On the Edge of Reason
- Author: Miroslav Krleža
- Original title: Na rubu pameti
- Language: Croatian
- Publication date: 1938
- Publication place: Croatia
- Pages: 313
- OCLC: 38603726

= On the Edge of Reason =

1938 novel by Miroslav Krleža

On the Edge of Reason (Na rubu pameti) is a 1938 novel by Miroslav Krleža. It is the only novel Krleža narrated in first person. The work was written under the influence of Isušena kaljuža ('A Dried Mire'), written around 1906–1910 by Janko Polić Kamov.

==Synopsis==
Taking the form of a first-person, unnamed narrator, the work takes place in Zagreb and follows the downfall of a lawyer who previously lived a monotonous life. After attending a party, surrounded by high class, he sharply criticizes the Director-General Domaćinski, after the latter tells an anecdote how he shot four people for trespassing on his property. He is stigmatized by others around him, eventually being brought to court for slander and ending up in prison.

== English translation ==
It was published in English first by Vanguard Press in 1976, followed by three further printings by New Directions Publishing. The English text, translated by Zora Depolo, "omit[ted] a large part of the novel", including the chapter entitled "Moonlight Can be a World View as Well", according to Crnković. According to Ellen Elias-Bursać, Depolo's translation was "effectively re-wr[itten]" by Vanguard editor Branko Lenski, who removed two whole chapters and "greatly reduced" another in an effort to make the novel more streamlined and suited for the American market. Vanguard's president Evelyn Shrifte sought Krleža's authorization for the reduced edition. Krleža signed an authorization in 1974, characterizing the edits as "a number of free translations and a few deletions where meaningful translation from Croatian into English proved virtually impossible or where local historical content would prove too great an impediment for the American reader and critic to cope with."

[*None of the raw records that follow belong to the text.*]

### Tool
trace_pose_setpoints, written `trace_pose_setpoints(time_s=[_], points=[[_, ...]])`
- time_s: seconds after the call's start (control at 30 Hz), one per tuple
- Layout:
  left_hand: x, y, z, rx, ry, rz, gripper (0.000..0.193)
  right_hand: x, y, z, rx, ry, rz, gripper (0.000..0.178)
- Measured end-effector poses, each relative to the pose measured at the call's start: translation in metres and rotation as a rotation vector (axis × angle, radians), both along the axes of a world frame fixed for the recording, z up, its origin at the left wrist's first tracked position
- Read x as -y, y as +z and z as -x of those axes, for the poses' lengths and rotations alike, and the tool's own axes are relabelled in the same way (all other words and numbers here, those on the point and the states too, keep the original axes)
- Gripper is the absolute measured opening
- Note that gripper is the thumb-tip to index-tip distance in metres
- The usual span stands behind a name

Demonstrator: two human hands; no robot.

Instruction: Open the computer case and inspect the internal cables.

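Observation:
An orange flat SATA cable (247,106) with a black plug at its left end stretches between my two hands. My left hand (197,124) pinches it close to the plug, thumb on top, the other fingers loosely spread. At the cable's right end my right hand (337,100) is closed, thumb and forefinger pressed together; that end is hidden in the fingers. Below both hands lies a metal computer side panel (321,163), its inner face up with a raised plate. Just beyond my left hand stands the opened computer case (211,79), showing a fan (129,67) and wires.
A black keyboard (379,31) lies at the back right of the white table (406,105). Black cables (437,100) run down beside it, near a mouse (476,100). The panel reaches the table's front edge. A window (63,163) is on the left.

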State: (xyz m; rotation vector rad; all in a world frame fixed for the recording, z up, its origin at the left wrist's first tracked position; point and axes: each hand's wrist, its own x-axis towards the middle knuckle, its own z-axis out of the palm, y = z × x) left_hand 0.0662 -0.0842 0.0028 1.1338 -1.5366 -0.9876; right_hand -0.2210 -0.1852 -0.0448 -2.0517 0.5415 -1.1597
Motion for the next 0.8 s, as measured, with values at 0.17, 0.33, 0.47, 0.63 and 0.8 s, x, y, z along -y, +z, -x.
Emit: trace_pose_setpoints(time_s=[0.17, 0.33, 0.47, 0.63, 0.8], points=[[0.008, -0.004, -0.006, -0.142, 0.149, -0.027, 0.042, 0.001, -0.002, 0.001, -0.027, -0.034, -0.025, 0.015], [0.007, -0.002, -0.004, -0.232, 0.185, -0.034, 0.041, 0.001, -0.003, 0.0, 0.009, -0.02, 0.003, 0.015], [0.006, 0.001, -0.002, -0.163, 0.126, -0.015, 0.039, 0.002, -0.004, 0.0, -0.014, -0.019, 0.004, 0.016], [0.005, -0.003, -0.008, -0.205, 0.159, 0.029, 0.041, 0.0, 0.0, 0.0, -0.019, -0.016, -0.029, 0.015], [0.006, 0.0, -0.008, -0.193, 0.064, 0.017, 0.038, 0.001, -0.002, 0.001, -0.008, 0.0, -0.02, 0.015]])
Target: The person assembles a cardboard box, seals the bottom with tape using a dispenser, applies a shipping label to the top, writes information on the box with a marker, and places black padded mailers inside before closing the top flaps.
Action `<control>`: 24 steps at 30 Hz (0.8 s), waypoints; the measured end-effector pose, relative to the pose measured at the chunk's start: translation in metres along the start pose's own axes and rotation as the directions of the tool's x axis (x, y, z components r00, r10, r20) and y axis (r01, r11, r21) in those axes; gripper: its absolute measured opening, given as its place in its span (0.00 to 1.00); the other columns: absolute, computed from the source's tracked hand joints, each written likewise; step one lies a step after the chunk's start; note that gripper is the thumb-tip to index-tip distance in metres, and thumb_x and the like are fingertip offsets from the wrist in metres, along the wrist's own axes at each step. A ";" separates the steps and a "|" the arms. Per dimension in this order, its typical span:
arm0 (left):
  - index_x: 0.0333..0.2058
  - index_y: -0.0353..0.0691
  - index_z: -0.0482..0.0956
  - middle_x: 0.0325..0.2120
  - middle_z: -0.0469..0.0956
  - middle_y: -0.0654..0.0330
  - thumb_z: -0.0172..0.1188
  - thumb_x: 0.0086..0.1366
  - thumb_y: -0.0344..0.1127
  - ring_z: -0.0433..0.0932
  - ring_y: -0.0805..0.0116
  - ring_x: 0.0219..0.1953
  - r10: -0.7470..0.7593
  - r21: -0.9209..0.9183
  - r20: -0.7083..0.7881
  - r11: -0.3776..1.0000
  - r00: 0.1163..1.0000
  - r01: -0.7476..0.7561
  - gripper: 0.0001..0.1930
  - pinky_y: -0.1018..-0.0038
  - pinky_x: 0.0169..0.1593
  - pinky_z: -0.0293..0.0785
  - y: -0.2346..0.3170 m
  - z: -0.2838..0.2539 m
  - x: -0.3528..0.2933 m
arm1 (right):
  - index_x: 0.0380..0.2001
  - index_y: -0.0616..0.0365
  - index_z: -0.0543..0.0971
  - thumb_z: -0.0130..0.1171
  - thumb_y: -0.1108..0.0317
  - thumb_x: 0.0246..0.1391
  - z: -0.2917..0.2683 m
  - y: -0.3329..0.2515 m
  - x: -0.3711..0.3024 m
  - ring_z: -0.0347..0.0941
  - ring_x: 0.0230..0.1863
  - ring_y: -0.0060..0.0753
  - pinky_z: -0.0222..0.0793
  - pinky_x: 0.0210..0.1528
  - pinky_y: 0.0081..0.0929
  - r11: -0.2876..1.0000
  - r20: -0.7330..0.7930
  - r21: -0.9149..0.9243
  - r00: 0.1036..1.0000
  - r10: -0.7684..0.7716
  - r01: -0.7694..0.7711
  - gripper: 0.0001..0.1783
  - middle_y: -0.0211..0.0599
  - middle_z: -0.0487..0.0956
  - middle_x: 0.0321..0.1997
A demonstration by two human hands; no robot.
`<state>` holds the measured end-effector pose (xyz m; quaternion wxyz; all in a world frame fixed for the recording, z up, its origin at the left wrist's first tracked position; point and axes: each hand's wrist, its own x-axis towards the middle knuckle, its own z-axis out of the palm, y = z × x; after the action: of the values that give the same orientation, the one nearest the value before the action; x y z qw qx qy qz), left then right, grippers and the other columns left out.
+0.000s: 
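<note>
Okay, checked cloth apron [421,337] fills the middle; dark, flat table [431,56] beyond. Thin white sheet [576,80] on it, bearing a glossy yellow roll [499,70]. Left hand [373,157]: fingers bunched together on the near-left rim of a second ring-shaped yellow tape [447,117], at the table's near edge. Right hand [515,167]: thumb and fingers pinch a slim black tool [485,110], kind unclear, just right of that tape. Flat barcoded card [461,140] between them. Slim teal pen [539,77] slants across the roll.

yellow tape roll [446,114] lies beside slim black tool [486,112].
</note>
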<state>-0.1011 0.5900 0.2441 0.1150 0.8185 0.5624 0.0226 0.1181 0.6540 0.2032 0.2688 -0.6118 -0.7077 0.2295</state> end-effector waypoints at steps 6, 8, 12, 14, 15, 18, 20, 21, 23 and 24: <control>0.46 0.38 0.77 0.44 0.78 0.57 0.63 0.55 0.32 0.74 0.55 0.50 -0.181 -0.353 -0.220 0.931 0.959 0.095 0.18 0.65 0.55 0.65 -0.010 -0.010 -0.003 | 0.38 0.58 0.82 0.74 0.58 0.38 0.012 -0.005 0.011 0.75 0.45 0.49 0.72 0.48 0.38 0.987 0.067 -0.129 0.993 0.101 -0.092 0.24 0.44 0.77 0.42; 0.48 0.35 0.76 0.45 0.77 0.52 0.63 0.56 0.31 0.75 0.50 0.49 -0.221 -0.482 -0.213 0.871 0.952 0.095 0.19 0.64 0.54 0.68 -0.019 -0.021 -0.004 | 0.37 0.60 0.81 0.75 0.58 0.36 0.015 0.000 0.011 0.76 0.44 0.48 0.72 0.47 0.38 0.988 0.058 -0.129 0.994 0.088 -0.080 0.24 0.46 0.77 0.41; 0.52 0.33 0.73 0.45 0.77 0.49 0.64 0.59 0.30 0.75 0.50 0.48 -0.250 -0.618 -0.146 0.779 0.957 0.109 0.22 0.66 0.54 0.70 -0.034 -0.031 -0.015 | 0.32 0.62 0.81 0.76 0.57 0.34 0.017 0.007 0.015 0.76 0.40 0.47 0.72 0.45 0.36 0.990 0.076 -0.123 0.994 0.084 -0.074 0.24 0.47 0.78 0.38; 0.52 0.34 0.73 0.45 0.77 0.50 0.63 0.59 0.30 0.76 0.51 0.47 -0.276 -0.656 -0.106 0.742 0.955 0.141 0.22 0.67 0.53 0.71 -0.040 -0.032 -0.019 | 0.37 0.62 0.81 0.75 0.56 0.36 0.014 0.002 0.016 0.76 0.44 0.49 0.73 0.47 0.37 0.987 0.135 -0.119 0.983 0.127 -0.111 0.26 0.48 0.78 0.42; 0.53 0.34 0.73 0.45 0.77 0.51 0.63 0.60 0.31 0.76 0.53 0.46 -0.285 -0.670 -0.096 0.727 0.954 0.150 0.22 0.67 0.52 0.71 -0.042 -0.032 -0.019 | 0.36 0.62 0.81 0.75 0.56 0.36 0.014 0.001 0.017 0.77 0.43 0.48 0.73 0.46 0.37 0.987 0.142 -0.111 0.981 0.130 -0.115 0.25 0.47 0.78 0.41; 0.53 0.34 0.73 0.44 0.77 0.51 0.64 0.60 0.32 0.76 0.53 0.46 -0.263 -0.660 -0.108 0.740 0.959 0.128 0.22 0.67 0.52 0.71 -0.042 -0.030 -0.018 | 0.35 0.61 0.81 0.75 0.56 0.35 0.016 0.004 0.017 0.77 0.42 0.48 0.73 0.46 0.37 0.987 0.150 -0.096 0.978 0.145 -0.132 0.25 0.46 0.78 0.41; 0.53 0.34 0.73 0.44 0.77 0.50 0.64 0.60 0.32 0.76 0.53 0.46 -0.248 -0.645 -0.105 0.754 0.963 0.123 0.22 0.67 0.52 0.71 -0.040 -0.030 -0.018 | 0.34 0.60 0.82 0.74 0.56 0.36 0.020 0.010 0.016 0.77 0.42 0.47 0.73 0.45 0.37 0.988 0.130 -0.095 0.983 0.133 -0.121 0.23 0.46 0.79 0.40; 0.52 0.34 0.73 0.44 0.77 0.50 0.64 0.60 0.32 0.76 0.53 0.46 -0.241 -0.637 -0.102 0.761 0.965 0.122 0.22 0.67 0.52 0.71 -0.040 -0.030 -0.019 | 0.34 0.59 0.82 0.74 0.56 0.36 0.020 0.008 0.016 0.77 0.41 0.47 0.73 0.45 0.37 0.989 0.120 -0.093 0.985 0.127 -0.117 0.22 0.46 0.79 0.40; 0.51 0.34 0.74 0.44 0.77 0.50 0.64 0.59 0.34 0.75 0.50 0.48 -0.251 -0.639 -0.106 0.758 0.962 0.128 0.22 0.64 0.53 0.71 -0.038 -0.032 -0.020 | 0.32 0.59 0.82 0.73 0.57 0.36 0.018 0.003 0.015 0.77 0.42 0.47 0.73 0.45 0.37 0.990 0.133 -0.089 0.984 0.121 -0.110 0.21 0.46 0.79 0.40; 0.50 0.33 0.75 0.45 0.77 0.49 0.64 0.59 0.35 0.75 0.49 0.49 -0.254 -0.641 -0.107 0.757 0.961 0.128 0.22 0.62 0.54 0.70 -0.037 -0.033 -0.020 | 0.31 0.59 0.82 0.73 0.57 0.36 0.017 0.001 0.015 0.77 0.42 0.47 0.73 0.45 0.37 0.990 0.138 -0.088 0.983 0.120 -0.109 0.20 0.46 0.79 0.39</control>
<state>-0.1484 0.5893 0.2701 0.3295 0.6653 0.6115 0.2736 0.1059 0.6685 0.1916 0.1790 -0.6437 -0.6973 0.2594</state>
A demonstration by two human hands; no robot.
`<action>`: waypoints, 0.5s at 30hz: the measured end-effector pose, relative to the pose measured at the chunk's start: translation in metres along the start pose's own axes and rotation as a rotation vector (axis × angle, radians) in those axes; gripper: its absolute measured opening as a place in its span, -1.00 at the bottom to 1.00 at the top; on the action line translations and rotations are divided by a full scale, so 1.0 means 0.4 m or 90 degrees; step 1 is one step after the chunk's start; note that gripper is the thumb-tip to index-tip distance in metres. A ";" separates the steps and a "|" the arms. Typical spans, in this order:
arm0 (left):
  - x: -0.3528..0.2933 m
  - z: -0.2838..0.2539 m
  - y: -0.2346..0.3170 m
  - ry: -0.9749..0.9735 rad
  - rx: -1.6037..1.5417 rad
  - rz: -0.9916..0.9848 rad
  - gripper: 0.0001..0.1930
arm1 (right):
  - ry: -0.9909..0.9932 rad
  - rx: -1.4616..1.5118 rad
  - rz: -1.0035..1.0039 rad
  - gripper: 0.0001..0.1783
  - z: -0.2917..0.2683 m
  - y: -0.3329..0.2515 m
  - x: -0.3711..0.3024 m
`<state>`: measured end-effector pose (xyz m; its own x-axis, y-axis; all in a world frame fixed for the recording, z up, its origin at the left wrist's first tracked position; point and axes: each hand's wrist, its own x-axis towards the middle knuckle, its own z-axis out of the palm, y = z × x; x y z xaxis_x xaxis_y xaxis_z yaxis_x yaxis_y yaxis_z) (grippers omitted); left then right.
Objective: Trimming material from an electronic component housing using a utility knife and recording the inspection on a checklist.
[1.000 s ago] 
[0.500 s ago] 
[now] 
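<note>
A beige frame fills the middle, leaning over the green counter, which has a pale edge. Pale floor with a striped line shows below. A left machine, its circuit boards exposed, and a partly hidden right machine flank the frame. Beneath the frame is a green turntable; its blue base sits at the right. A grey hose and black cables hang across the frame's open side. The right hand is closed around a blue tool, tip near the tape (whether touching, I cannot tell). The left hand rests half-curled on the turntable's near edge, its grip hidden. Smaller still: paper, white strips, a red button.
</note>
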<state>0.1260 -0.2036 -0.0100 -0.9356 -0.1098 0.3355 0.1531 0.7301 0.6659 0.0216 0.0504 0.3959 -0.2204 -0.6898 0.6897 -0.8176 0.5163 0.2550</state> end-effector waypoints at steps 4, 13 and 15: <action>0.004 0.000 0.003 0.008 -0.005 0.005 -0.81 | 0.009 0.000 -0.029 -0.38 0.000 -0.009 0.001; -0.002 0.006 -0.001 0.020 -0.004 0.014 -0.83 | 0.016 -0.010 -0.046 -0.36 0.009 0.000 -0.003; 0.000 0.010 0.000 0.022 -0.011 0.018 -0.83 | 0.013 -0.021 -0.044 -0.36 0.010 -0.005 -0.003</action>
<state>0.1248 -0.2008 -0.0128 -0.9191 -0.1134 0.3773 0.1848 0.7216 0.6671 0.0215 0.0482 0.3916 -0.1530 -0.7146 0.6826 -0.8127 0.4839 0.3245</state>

Elias-Bursać writes that, given that the extent of the edits were much greater than as characterized in the authorization, "Miroslav Krleža’s English may well have been inadequate to allow him to grasp their extent, or perhaps he wasn’t shown the English translation at all." She characterizes Lenski's editing as informed by a sense of condescension toward Krleža and "entitlement" to rewrite the novel—in one note to Vanguard's copyeditor, Lenski wrote: "[…] if a single reference to that […] absolutely idiotic tiny sparrow at Brzezinka railway station has been inadvertently not crossed out, cross it out please". Elias-Bursać writes that the available Lenski-Depolo English text fails to convey the novel's power, but that the Slavist Stephen M. Dickey has translated the missing chapters for his students, and as of 2019 received interest from New Directions.

==Reception==
Following its initial publication in Zagreb, the work was condemned by a number of critics (mainly on the left) for supposedly equating communism (in its Stalinist form) with fascist methods and for not presenting a genuine worldview. It was, however, praised by more nationally oriented critics. Gordana P. Crnković dedicated a chapter to the novel as a "foundation" of post-Yugoslav literature and film in her book on the subject. She analyzes the book as centered on a "terrible rupture" between the truth as a logical abstract and the truth as a communal agreement—in the novel, that rupture is between the apparent truth of the narrator's condemnation of Domaćinski, and the apparent intolerability of his remarks in the society of Zagreb.

Susan Sontag called it "one of the great European novels of the first half of the 20th century" on the back of the 1995 English edition. A review for Publishers Weekly described Krleža as a "shrewd observer of man as social animal, and his wry, sardonic style fits cleanly into the Eastern European tradition of bureaucratic satire by the likes of Kafka, Karel Capek and Jaroslav Hasek". Saturday Review in its review of the book called Krleža "One of the most accomplished, profound authors in European literature". In a review for Boston Phoenix, Paul West notes that "the marvel about this novel is that, for all its restrictedness and Balkan didacticism, it remains in the mind as blatant as a tattooed orange, ever perched close to wit, and empirically crisp". In a 2023 review in the New York Review of Books, Joshua Cohen places On the Edge of Reason among a group of works he calls "Imp Fiction" or "Impfic", after Edgar Allan Poe's "The Imp of the Perverse": "fiction whose plot is set in motion by an outburst—usually a remark attributed to one of its characters or delivered by its narrator within quotations." He also names Saul Bellow's "Him with His Foot in His Mouth", Philip Roth's The Human Stain, and Milan Kundera's The Joke as great representative works. On the Edge of Reason, writes Cohen, is "among the contenders for the earliest and most purely entertaining work of modern Impfic," a "brief, harrowing, charmingly witty book, a masterly novel".